▶ **Exercise brief**
All lines in the data bearing the string "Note" should be identified and copied.
***** Available records
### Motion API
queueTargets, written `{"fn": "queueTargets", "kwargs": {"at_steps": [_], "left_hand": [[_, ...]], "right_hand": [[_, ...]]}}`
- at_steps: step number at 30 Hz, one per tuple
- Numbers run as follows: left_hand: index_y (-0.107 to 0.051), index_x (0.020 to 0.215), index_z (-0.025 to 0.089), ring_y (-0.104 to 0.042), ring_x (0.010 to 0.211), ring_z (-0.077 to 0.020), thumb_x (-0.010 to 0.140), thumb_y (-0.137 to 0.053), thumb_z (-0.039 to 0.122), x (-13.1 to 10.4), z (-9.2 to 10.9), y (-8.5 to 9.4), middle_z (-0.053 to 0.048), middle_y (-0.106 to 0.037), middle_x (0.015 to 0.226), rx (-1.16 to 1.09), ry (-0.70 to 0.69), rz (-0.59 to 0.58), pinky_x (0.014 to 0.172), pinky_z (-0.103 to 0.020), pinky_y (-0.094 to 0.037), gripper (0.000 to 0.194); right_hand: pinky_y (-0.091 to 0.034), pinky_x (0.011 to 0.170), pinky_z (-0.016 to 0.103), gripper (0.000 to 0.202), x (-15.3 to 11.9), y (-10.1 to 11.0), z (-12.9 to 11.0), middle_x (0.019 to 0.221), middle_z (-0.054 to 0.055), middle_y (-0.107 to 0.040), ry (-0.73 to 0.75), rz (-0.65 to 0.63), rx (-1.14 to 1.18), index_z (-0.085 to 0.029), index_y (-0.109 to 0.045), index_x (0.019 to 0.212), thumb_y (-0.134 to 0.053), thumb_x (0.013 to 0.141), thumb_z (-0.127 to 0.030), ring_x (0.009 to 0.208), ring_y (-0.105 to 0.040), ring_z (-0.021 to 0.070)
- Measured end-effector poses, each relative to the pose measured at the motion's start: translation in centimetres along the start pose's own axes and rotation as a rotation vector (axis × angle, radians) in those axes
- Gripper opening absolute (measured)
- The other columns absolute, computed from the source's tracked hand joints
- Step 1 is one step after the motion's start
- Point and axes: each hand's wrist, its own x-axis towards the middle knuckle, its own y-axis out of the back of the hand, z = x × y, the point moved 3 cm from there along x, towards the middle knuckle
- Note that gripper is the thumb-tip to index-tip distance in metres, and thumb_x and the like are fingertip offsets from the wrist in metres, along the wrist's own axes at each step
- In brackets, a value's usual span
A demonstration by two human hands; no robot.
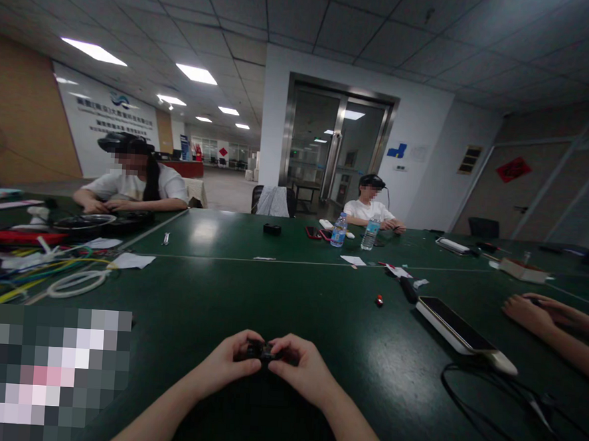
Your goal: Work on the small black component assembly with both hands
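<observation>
Close to the near edge of the dark green table [289, 307], a small black object [265, 353] is held between my two hands. It looks like a dark plastic part, too small and dim to name. My left hand [233, 360] pinches its left end between thumb and fingers. On the other end, my right hand [300, 364] closes in the same way, thumb toward me. Fingers cover much of the object's sides. A small red and silver item [379, 300] lies on the table ahead and to the right.
At right lie a white device with a dark screen [460, 327] and a black cable [467, 404]; a co-worker's hands [533, 311] are beyond. Coiled cables [78, 283] crowd the left. Bottles [338, 231] and a black box [272, 229] stand farther back. Two people sit across.
</observation>
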Motion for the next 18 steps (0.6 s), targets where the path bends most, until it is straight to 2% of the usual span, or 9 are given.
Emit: {"fn": "queueTargets", "kwargs": {"at_steps": [10,15,18], "left_hand": [[-0.051,0.099,0.02,-0.054,0.074,-0.0144,0.07,-0.063,0.035,0.01,0.01,0.05,0.001,-0.058,0.082,0.023,0.007,0.009,0.068,-0.027,-0.041,0.035],[-0.05,0.098,0.019,-0.054,0.074,-0.0148,0.068,-0.065,0.036,0.0,0.21,-0.05,0.0,-0.058,0.083,0.002,0.0,-0.006,0.069,-0.028,-0.041,0.037],[-0.05,0.099,0.019,-0.054,0.075,-0.0151,0.069,-0.065,0.036,0.06,-0.13,-0.02,0.0,-0.058,0.084,-0.014,0.0,-0.017,0.068,-0.028,-0.04,0.037]], "right_hand": [[-0.046,0.076,0.032,0.015,-0.06,0.05,0.04,0.097,0.001,-0.06,-0.014,0.01,-0.028,-0.02,-0.058,0.079,-0.067,0.067,-0.024,0.085,-0.058,0.0169],[-0.046,0.074,0.031,0.025,-0.08,0.02,-0.09,0.091,0.0,-0.062,-0.007,-0.004,-0.097,-0.023,-0.061,0.094,-0.064,0.069,-0.02,0.081,-0.058,0.0155],[-0.045,0.076,0.031,0.031,-0.17,-0.05,-0.54,0.097,0.001,-0.061,0.02,-0.034,-0.162,-0.025,-0.061,0.102,-0.061,0.071,-0.019,0.086,-0.057,0.0165]]}}
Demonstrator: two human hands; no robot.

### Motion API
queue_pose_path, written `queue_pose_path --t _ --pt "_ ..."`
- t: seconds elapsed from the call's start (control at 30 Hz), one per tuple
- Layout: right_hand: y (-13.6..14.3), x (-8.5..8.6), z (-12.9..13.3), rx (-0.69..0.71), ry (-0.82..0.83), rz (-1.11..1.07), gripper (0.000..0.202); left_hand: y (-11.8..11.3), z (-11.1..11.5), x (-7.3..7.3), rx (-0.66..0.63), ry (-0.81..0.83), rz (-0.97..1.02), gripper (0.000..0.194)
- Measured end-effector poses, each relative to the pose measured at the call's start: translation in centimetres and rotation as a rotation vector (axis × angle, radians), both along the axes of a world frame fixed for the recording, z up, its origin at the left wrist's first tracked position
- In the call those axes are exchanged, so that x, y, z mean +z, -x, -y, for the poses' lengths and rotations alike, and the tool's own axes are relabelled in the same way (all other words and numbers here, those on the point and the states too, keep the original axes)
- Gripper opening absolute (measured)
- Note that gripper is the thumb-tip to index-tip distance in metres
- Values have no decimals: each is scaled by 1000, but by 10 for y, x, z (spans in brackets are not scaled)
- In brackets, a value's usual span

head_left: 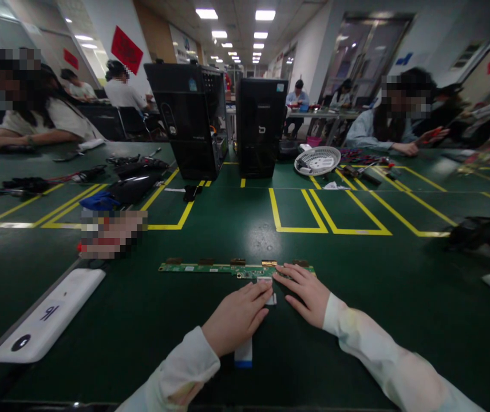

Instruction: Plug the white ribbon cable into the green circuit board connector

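Observation:
A long, narrow green circuit board (206,268) lies across the green table, with several brown tabs along its far edge. My left hand (238,315) is closed, its fingers together on a white flat cable (244,350) at the board's near edge. The cable's blue end shows below that hand, and another white piece of it shows by the fingertips. My right hand (303,290) rests palm down with its fingers spread, the fingertips on the right part of the board.
A white device (50,315) lies at the left. Two black computer towers (191,123) stand at the back, beside a white basket (317,161). Yellow tape (300,230) marks the table. Cables (135,166) lie back left. Several people sit around.

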State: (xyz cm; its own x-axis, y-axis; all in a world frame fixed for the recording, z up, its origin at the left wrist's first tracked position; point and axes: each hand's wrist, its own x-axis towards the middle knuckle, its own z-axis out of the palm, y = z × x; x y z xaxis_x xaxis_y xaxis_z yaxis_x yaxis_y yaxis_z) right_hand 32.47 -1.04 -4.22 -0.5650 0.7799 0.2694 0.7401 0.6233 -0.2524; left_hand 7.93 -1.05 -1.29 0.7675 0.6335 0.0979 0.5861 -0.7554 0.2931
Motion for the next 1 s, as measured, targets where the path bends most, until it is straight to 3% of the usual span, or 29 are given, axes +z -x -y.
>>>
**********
▶ **Exercise result**
- Note that gripper is the thumb-tip to index-tip distance in metres, and thumb_x and the like are fingertip offsets from the wrist in metres, along the wrist's own axes at each step
- Note that gripper is the thumb-tip to index-tip distance in metres

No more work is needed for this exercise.